Sunday night the nice guy said that he is going to ride in solo for a day or two, so I texted the climber about our commute. The nice guy’s gf is very sick with COVID; although he is testing negative. So, it would be three of us–including my son–in, and she and I only on the way home. Yay. I got my son settled in the backseat of the car with the exception of his missing medication. I also forgot my coffee cup because I didn’t pack it in my lunch pail. If those are the worst things that happened given the time change, I’ll take it. I knocked on the dark door of her huge house and she came out very shortly. My son was nice and quiet in the backseat with the exception of making conversation about a topic that she knows a lot about, so it was a cool commute in given that I had snowshoed this weekend and she had climbed a frozen waterfall and rare formation. We had tons of outdoor conversation. She was really touched by the coffee that I made her and the milk, but didn’t use the cane sugar.
I had cooked breakfast for our whole staff and she has a mug of mine that she’s been using since then, so I went to borrow it and she said, “No, I’m going to take care of this because it has water in it.” Then she came into my office and laid against my back while I was scoring a test event. I told her that she is distracting. Pretty ballsy too as the nice guy was outside the door just feet away; although he can’t see into my office and could only hear us. I spent 10-minutes in her office at the end of lunch. She’s really easy for me to talk to and feel connected.

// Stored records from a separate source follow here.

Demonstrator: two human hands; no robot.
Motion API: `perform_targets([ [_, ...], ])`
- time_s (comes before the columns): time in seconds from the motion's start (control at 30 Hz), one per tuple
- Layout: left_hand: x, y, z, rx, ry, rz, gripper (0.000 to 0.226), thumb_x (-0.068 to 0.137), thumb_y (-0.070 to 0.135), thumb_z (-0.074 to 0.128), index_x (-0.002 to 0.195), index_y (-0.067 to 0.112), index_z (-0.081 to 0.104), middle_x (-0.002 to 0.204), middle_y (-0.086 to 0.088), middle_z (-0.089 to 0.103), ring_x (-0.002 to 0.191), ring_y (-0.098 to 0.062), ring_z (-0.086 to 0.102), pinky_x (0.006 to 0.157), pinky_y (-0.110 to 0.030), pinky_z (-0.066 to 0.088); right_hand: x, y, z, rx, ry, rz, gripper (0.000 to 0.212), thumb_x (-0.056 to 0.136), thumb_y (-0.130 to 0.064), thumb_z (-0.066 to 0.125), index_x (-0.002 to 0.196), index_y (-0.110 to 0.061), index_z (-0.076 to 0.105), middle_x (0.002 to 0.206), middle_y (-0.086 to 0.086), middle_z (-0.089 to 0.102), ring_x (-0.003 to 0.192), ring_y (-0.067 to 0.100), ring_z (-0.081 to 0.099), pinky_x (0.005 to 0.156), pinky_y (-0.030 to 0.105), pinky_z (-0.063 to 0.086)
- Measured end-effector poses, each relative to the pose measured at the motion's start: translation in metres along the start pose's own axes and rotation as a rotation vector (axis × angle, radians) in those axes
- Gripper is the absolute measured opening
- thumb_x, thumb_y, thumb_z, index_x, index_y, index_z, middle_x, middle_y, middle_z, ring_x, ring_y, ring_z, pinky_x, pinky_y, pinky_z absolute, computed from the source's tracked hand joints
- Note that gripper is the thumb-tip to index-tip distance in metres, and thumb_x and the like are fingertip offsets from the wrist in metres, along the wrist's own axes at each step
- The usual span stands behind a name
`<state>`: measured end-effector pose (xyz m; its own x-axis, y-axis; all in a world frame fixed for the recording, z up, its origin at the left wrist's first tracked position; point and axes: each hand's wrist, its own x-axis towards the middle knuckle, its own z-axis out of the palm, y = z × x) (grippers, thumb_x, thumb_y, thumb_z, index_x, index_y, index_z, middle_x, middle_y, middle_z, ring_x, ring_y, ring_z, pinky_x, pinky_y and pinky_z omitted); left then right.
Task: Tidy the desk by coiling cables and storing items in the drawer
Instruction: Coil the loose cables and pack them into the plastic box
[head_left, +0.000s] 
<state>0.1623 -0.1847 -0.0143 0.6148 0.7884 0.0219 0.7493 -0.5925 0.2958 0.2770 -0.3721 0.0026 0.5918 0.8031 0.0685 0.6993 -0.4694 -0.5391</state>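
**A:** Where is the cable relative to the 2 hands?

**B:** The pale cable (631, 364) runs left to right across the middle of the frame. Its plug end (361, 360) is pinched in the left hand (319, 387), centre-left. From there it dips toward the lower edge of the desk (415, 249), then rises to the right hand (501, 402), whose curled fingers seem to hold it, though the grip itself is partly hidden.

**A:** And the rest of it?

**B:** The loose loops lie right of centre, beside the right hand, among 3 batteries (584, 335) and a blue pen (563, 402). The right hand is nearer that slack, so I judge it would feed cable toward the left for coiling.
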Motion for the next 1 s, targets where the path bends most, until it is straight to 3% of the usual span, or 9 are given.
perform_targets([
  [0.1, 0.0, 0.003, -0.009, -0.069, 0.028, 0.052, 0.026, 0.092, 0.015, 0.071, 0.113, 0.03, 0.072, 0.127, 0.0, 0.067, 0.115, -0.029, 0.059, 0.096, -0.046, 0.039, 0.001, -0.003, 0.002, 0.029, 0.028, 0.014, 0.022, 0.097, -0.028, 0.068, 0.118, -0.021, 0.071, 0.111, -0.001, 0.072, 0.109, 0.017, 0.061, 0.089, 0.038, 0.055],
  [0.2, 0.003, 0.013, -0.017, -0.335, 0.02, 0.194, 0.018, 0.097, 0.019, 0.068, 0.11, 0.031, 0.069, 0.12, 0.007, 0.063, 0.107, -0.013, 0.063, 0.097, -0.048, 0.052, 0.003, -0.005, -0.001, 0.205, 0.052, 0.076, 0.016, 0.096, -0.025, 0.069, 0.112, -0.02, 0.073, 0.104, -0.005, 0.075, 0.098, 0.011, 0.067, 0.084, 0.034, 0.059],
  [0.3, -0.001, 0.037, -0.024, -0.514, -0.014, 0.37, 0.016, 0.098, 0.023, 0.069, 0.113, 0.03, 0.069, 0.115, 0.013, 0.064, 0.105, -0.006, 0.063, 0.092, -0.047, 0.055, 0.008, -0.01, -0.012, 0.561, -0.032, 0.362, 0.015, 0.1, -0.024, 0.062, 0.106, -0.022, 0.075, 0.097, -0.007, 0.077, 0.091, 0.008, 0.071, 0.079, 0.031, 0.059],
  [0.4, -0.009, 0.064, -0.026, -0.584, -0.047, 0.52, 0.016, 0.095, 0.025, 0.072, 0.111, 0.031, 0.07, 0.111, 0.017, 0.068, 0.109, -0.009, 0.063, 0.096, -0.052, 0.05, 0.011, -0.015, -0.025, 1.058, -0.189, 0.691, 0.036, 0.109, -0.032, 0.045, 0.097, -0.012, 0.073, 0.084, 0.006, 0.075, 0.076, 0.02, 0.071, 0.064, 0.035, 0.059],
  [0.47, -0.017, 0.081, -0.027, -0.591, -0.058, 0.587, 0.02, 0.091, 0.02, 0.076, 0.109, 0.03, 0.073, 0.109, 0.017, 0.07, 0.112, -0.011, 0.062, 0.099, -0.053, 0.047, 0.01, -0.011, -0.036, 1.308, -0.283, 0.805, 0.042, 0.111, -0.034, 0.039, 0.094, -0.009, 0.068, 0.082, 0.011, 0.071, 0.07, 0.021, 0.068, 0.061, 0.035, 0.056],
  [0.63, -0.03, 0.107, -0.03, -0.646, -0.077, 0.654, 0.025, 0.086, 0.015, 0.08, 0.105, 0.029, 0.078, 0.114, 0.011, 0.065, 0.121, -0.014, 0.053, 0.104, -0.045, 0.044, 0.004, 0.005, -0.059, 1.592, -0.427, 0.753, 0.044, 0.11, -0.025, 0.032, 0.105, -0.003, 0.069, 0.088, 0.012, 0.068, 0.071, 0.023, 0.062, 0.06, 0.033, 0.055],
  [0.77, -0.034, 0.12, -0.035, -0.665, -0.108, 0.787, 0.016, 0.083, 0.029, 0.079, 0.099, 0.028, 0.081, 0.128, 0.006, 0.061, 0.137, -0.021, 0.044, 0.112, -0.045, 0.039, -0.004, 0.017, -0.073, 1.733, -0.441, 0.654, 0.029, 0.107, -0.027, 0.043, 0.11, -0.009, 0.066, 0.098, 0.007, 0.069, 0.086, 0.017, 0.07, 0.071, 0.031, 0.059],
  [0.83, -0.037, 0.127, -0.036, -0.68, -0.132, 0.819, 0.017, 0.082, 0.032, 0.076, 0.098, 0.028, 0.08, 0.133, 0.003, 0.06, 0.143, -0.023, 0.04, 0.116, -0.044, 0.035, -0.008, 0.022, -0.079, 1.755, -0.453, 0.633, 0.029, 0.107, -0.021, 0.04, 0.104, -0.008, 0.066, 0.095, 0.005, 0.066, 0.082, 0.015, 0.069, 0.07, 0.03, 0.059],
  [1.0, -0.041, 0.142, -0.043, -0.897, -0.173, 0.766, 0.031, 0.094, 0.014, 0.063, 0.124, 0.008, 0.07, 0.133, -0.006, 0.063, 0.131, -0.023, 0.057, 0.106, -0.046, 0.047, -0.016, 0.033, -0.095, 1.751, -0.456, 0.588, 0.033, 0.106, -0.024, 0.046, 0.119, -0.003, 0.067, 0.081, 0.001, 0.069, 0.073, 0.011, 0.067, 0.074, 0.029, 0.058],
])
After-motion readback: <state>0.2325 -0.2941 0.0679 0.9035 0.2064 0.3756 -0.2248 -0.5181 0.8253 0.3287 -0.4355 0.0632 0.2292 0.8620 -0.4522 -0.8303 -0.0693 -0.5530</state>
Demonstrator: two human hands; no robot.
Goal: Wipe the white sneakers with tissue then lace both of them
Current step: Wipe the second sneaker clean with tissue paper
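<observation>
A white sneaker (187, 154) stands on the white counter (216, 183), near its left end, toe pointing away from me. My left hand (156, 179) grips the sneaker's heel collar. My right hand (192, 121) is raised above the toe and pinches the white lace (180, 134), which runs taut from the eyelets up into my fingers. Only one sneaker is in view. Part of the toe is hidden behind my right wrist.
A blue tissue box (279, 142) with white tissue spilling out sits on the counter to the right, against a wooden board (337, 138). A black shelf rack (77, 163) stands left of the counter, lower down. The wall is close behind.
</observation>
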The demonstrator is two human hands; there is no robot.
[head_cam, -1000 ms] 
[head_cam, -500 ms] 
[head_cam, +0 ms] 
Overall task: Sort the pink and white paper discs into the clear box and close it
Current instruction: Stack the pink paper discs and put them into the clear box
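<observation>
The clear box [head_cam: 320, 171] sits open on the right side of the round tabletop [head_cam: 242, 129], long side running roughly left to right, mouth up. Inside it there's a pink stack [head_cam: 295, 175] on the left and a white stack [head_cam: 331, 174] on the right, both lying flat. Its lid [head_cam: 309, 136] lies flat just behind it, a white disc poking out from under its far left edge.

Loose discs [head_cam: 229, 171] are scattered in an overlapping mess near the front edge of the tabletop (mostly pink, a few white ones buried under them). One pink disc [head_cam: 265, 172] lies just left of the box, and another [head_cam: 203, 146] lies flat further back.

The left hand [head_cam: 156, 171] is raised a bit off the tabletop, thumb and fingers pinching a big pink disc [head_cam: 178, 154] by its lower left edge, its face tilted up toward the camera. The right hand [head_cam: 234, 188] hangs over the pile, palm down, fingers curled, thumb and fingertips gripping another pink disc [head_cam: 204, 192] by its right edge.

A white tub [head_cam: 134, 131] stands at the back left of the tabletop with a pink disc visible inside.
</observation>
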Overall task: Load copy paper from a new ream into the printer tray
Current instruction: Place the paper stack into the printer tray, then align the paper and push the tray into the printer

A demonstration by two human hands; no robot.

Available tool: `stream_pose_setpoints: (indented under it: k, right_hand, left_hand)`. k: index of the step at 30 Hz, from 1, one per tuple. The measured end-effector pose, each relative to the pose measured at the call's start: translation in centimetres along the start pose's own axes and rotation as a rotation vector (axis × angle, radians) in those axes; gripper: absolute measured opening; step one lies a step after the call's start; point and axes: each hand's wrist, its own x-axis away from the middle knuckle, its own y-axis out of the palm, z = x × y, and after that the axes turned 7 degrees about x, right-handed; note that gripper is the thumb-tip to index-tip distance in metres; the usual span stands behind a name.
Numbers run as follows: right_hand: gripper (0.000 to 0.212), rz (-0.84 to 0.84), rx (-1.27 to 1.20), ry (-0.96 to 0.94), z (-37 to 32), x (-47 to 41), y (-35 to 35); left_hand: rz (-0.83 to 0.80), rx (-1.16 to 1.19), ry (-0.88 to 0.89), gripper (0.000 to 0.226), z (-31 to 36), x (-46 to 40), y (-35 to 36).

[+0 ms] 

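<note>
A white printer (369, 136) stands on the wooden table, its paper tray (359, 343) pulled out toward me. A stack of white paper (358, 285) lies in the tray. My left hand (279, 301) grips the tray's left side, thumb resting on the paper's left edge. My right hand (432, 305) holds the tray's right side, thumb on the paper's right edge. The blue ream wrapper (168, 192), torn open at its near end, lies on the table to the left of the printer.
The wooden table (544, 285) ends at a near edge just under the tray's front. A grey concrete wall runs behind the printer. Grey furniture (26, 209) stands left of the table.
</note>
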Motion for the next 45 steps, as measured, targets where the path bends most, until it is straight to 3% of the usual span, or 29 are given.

I told her that people have specific reactions to me just wanting to be and be open to whatever in terms of connections. I told her that people believe that I’m in a phase. She said, “Who cares if it is a phase and it ends?” I told her it’s really not given that with my marriages and the time that I was with both of them that it added up to 21-years of monogamy. Then I had exclusiveness with at least four other women now that I think about it. (I just realized that now that I’m writing.) The day to day stuff just doesn’t work for me personally, so I know that it’s not phase-oriented. I just want moments. I found out also that the climber had wanted kids and that she would still likely be married if he’d been able to have them, and that made me sad and made me understand her big, bustling household of 5 other folks who cook and host dances together. That’s her family and it’s very cool.
When we got to her house I asked her if I could have a hug. Then we wound up holding each other really close. Her breathing was a little jagged and she said, “I don’t want to get out of your car.” I told her that she didn’t have to and kissed her cheek and she held me tighter. We wound up kissing for awhile. It was so incredibly nice. Before she was getting out, she bit the front of my left bicep. I told her that we need to get together and she agreed. I’m going to see if I can get dinner with her in the next three weeks, and she wants to go climbing with me. My skin on my pinky is scaly and weird. I think it’s trying to do everything to heal up. I’ll use the dreaded simulated ice tools again on March 25th and will see how holding it with a three-fingered grip works.
She is such a complex person. I’m just starting to get to where I can ask her personal questions. I wouldn’t say that’s she’s guarded, but she doesn’t give lots of information unsolicited. She has definitely moved me on a body and mind level. I look forward to more time with her.